Background and purposes: Cerebral palsy (CP) is one of the most common childhood disabilities and makes heavy demands on health, educational, and social services as well as on families and children. In Saudi Arabia the term CP is recognized by most health professionals as a physically disabling condition, however this is not the case for the general public, nor more importantly for mothers of children with CP. Misinterpreting the term of CP by Arabic language, clearly exists. This research aimed to explore the perception of the term CP with mothers of children with CP.

Methods Critical ethnography was adopted as the methodological approach; data were collected through focus groups, individual interviews, field note and participant observation.

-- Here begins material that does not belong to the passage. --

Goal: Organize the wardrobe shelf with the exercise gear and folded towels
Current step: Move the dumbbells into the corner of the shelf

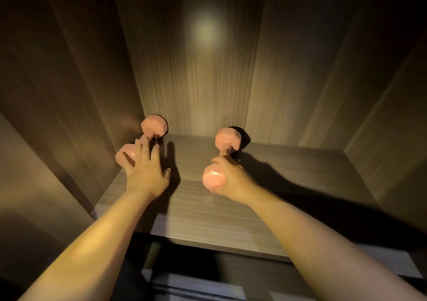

Results This study has provided preliminary data on the perception of Saudi mothers who have a child with CP. It was found that mothers reflected a good understanding about the medical terminology of the CP. However, most of the mothers did not accept that their child had this diagnosis. There was also a strong belief that the children were experiencing developmental delay. Mothers expressed their trust in God, and relying on God for their child cure and health and for giving them the courage to care for the child.

Conclusions This work has allowed mothers to express their beliefs about the term CP. The data yielded information regarding mothers’ beliefs surrounding the meaning of the CP term. These ranged from traditional and cultural beliefs to medical explanations, and to frank confusion between the two.